# What this task involves
Return every line below in which "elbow" appears.

---------- Data segment

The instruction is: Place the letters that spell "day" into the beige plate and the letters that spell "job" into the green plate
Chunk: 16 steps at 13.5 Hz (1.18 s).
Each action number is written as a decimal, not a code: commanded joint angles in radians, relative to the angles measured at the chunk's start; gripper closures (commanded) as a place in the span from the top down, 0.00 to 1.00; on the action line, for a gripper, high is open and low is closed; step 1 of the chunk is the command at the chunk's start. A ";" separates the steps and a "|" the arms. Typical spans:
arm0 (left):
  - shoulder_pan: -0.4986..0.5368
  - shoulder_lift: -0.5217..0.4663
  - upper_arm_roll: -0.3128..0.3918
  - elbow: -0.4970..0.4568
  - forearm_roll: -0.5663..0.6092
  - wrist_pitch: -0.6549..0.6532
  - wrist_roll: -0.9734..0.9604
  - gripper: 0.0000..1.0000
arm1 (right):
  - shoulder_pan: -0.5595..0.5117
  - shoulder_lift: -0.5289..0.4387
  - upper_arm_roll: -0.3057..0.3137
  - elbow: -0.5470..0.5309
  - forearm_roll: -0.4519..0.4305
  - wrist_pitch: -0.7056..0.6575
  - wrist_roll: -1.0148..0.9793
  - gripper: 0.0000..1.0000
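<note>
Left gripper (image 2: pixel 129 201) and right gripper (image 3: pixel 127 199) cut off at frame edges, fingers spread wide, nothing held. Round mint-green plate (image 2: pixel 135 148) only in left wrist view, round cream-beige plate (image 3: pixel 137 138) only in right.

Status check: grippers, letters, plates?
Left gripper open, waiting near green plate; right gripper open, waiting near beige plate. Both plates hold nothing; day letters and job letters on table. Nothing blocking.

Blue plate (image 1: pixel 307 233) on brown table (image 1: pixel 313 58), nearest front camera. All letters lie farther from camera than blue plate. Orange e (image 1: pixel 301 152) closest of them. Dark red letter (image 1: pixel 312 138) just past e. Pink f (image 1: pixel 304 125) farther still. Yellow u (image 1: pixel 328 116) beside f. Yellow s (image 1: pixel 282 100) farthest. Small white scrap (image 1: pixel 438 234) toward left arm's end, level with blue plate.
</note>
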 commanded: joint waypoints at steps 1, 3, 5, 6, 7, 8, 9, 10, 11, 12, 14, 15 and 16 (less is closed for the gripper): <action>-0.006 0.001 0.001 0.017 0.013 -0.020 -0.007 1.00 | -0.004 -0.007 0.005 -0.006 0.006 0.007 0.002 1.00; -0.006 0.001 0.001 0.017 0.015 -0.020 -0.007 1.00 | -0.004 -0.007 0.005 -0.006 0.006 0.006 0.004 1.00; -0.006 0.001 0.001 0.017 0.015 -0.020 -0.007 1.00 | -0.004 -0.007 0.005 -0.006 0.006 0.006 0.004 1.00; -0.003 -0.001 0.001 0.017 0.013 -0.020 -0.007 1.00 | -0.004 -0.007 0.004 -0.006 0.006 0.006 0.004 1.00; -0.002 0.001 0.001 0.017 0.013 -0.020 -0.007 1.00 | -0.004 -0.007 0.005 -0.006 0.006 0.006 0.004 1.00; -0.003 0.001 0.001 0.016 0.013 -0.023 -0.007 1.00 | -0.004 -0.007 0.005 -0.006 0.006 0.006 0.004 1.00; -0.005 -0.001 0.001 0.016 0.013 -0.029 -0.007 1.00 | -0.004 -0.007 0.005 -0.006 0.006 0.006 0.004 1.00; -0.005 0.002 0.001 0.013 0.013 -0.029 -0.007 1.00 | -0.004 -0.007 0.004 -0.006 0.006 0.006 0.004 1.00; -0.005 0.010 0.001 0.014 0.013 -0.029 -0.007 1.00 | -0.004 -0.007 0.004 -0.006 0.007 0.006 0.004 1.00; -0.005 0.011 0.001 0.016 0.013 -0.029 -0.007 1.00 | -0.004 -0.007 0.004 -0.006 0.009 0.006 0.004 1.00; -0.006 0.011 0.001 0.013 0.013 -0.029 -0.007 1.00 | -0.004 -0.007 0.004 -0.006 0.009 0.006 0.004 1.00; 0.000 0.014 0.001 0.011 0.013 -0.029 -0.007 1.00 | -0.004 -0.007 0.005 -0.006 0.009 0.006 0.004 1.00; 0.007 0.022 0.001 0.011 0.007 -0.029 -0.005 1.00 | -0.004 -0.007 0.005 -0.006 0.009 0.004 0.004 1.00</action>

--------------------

# Final answer
  - elbow: -0.4970..0.4568
  - elbow: -0.5470..0.5309

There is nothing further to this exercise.